▸ **WHAT YOU WILL DO**
Leaving out the pictures, reproduce each record exactly and in full.

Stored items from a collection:
════════

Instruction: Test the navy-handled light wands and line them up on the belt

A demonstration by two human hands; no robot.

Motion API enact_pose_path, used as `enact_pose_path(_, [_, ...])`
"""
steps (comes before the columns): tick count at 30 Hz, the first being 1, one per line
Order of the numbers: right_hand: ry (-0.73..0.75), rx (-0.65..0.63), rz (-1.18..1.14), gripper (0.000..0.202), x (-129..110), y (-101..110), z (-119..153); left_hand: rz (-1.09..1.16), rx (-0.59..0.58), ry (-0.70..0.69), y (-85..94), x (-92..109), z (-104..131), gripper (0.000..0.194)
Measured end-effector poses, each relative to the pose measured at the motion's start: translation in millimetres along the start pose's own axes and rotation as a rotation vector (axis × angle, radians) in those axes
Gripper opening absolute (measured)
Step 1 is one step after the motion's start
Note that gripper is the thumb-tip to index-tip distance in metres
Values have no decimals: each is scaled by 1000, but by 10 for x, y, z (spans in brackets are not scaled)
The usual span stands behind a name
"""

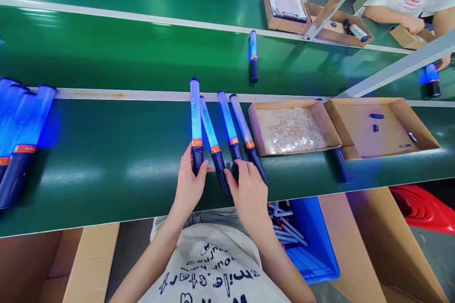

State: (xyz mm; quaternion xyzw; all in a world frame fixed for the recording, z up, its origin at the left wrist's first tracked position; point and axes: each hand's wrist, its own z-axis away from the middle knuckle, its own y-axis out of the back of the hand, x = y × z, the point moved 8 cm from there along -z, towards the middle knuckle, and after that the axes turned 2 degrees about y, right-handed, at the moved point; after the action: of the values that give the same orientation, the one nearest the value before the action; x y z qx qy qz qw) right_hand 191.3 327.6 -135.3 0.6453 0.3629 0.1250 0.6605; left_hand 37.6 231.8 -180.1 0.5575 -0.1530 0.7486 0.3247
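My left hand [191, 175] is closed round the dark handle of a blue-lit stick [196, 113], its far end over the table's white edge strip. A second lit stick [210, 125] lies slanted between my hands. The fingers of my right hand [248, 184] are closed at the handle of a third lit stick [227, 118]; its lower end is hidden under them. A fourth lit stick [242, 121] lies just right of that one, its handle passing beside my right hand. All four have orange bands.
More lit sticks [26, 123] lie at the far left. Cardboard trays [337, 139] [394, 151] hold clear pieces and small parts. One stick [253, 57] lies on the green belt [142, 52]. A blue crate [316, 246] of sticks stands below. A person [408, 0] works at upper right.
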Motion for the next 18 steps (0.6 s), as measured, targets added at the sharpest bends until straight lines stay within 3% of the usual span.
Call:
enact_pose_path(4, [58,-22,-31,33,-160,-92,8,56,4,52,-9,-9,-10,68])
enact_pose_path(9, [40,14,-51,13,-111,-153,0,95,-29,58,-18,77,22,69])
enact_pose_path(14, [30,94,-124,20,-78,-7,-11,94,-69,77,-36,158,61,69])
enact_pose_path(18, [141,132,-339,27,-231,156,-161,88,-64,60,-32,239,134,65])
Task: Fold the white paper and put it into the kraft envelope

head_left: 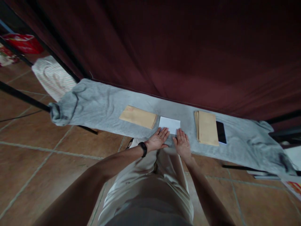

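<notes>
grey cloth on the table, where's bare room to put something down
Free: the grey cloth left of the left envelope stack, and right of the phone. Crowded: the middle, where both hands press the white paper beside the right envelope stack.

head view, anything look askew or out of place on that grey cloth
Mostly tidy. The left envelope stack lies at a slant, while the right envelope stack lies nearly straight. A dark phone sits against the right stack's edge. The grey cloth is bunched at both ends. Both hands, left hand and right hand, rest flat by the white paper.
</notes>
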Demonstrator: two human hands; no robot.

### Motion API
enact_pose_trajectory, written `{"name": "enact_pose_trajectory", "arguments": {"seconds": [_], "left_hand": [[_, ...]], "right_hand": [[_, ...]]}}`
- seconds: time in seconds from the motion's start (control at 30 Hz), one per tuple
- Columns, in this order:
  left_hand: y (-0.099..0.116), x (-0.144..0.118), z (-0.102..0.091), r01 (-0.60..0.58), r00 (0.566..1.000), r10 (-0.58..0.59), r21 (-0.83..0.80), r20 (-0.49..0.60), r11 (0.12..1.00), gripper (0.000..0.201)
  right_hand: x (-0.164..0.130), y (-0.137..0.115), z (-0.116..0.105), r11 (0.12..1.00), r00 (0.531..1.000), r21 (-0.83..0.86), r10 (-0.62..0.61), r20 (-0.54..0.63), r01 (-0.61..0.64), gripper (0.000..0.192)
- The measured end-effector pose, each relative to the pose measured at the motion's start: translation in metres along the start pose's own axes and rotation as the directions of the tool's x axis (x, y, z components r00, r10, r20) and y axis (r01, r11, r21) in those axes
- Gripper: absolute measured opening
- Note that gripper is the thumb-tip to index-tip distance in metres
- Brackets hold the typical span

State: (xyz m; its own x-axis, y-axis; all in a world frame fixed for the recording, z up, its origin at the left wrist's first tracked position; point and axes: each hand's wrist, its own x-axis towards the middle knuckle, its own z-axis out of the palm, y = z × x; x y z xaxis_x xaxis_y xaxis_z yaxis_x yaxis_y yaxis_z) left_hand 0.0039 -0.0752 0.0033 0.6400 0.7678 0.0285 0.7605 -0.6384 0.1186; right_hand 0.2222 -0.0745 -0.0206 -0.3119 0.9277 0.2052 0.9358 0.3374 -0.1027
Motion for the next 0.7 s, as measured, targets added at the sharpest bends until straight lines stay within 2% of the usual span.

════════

▸ **SOLUTION FOR THIS EXERCISE**
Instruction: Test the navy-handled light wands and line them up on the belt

A demonstration by two human hands; no robot.

Motion API enact_pose_path, used as `enact_pose_path(_, [_, ...])`
"""
steps (comes before the columns): tick count at 30 Hz, the first being 1, one per line
Order of the numbers: right_hand: ry (-0.73..0.75), rx (-0.65..0.63), rz (-1.18..1.14), gripper (0.000..0.202), x (-129..110), y (-101..110), z (-119..153); left_hand: rz (-1.09..1.16), rx (-0.59..0.58), ry (-0.70..0.69), y (-85..94), x (-92..109), z (-104..131), gripper (0.000..0.194)
Measured end-effector poses, each relative to the pose measured at the motion's start: translation in millimetres along the start pose's own axes and rotation as a rotation vector (axis × angle, radians) in those axes
Gripper opening absolute (measured)
Step 1 is one step after the motion's start
Note that gripper is the thumb-tip to index-tip distance in metres
Values have no decimals: each is scaled by 1000, but by 10 for x, y, z (spans in brackets are not scaled)
The usual span stands behind a name
"""


State: (xyz mm; quaternion xyzw; all in a world frame fixed for the recording, z up, its origin at the left wrist's first tracked position; point and axes: each hand's wrist, its own z-axis away from the middle knuckle, its own y-axis out of the back of the hand, x = y × z, the point moved 8 cm from there along -z, towards the middle knuckle, and after that the axes turned 2 degrees about y, right-handed, at the moved point; after the action: of the values that give the same orientation, the one nearest the value before the action; x y z qx qy qz qw) right_hand 191.3 327.6 -135.3 0.6453 0.3629 0.1250 0.6605; left_hand 37.6 231.8 -180.1 0.5575 -0.1530 0.7486 0.3247
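My left hand [191, 175] is closed round the dark handle of a blue-lit stick [196, 113], its far end over the table's white edge strip. A second lit stick [210, 125] lies slanted between my hands. The fingers of my right hand [248, 184] are closed at the handle of a third lit stick [227, 118]; its lower end is hidden under them. A fourth lit stick [242, 121] lies just right of that one, its handle passing beside my right hand. All four have orange bands.
More lit sticks [26, 123] lie at the far left. Cardboard trays [337, 139] [394, 151] hold clear pieces and small parts. One stick [253, 57] lies on the green belt [142, 52]. A blue crate [316, 246] of sticks stands below. A person [408, 0] works at upper right.
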Motion for the next 18 steps (0.6 s), as measured, targets added at the sharpest bends until straight lines stay within 3% of the usual span.
Call:
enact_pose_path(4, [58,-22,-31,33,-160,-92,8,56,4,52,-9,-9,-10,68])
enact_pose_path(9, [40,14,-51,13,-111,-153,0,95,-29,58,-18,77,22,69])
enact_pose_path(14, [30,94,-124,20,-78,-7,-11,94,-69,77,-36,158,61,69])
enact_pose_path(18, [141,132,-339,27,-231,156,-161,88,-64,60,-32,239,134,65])
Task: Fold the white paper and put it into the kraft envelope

head_left: 

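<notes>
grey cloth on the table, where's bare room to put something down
Free: the grey cloth left of the left envelope stack, and right of the phone. Crowded: the middle, where both hands press the white paper beside the right envelope stack.

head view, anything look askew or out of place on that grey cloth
Mostly tidy. The left envelope stack lies at a slant, while the right envelope stack lies nearly straight. A dark phone sits against the right stack's edge. The grey cloth is bunched at both ends. Both hands, left hand and right hand, rest flat by the white paper.
</notes>
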Demonstrator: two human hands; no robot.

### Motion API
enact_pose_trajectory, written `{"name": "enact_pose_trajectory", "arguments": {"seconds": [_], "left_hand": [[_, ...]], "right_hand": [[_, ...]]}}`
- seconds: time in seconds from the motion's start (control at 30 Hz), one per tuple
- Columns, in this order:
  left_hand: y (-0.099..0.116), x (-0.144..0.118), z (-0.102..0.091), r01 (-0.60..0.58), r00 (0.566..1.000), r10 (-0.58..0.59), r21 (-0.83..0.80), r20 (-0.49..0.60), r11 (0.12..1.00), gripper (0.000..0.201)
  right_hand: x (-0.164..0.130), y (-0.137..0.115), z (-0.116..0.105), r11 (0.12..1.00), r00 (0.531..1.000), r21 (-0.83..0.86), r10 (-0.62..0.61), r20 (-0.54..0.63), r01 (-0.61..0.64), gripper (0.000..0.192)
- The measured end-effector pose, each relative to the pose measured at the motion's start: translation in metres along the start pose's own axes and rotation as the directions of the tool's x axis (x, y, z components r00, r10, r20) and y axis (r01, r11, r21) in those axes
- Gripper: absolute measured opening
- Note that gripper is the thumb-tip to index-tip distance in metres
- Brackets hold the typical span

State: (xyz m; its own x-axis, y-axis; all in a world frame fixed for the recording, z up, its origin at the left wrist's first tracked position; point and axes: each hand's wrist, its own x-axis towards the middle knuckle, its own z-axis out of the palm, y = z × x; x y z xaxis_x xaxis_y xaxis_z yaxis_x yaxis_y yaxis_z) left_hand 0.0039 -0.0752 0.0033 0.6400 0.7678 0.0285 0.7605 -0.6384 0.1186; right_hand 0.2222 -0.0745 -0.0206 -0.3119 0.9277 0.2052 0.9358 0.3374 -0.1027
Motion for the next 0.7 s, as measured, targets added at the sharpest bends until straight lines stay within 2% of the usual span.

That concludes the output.